Baruk, Andrew, Irène et Samuel, vivent aux quatre coins du monde depuis deux générations. Ces gens, comme beaucoup d’autres, ont perdu les leurs pendant la Révolution ou la Deuxième Guerre mondiale. A la recherche de leurs racines, leur chemin croise celui d’Edik Letov, jeune aventurier, qui trouve là une occasion de s’enrichir en persuadant les habitants d’une petite ville d’Ukraine de jouer, juste pour une semaine, le rôle de ces familles perdues de vue.

Après un polar péniblement alambiqué (Le nouveau Russe), Pavel Lounguine, réalisateur de Taxi blues et La noce, oublie les douloureux constats politiques qui accablent la Russie pour revenir à plus de frivolité. Sa nouvelle chronique, hantée par l’ombre tutélaire de Kusturica, séduit par son énergie et sa douce folie éminemment slaves.

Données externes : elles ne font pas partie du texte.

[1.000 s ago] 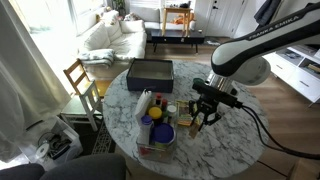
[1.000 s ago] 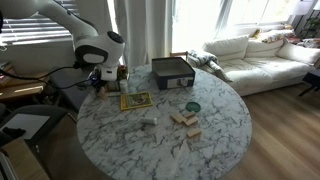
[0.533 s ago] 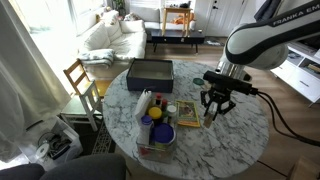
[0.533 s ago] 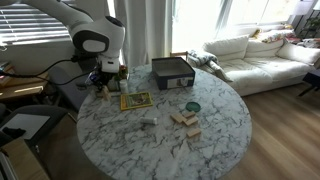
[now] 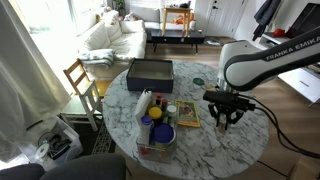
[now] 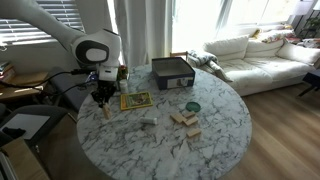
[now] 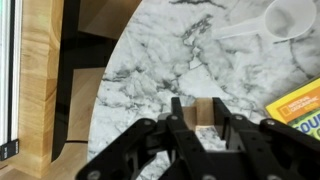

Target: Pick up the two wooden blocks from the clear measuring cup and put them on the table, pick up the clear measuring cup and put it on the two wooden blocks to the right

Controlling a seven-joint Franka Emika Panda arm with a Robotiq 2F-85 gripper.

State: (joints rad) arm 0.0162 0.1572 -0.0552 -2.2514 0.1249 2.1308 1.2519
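Note:
My gripper (image 7: 203, 118) is shut on a small wooden block (image 7: 203, 110) and holds it just above the marble table (image 7: 150, 70), near its rim. Both exterior views show the gripper (image 5: 227, 120) (image 6: 103, 106) low over the table's edge. The clear measuring cup (image 7: 290, 18) lies on the table beyond the gripper in the wrist view, its handle pointing left. A pile of wooden blocks (image 6: 184, 121) lies near the table's middle in an exterior view.
A yellow book (image 5: 187, 115) (image 6: 135, 100) lies beside the gripper. A black box (image 5: 150, 72) (image 6: 172, 72) stands at the back. A green lid (image 6: 193, 106) lies near the blocks. Bottles and a blue cup (image 5: 158, 131) stand at the near edge.
My gripper has moved away from the yellow book toward the table's edge with the block in it, and has come down closer to the tabletop.

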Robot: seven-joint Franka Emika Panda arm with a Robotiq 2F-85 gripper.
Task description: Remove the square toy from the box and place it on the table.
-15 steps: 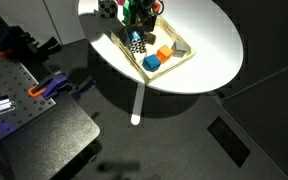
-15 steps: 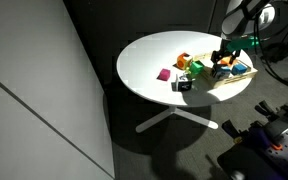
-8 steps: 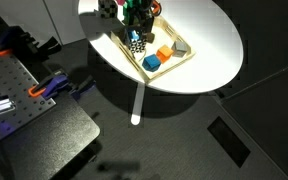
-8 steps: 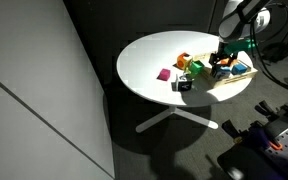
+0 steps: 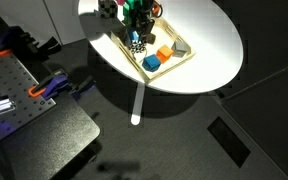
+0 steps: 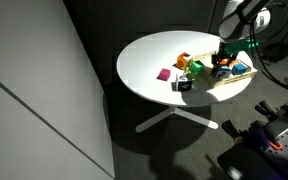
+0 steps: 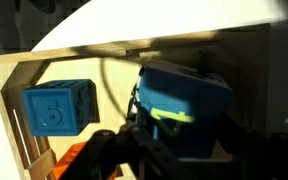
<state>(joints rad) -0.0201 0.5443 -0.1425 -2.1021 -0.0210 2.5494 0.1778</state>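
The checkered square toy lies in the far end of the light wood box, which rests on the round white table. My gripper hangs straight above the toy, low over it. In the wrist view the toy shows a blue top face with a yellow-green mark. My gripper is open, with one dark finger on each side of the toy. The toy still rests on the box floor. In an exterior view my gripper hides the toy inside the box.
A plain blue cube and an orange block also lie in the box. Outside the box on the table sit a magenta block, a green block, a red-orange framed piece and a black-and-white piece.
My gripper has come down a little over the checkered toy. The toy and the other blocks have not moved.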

Pas de grandes revendications, mais une combinaison assumée de tragique et de grotesque, une envie de jouer avec des situations faussement mélodramatiques et un regard sur la vie qui dénote une certaine ironie. Si le sujet évoque beaucoup l’amusant Familia de Fernando Leon de Aranda, qui aimait lui aussi à brosser le portrait d’une famille faussement recomposée et rigolait du cynisme de ses contemporains tendance Sitcom de François Ozon, ce précipité hystérique, sans objet ni but, déride les zygomatiques grâce à ses personnages forts en gueule, ses comédiens déchaînés et sa noirceur latente. Certes, ce joyeux foutoir pas toujours très maîtrisé reste une bonne façon de rire de l’absurdité de l’existence, mais on était en droit d’attendre plus incisif de la part d’un cinéaste qui n’a jamais fait l’ombre d’une concession.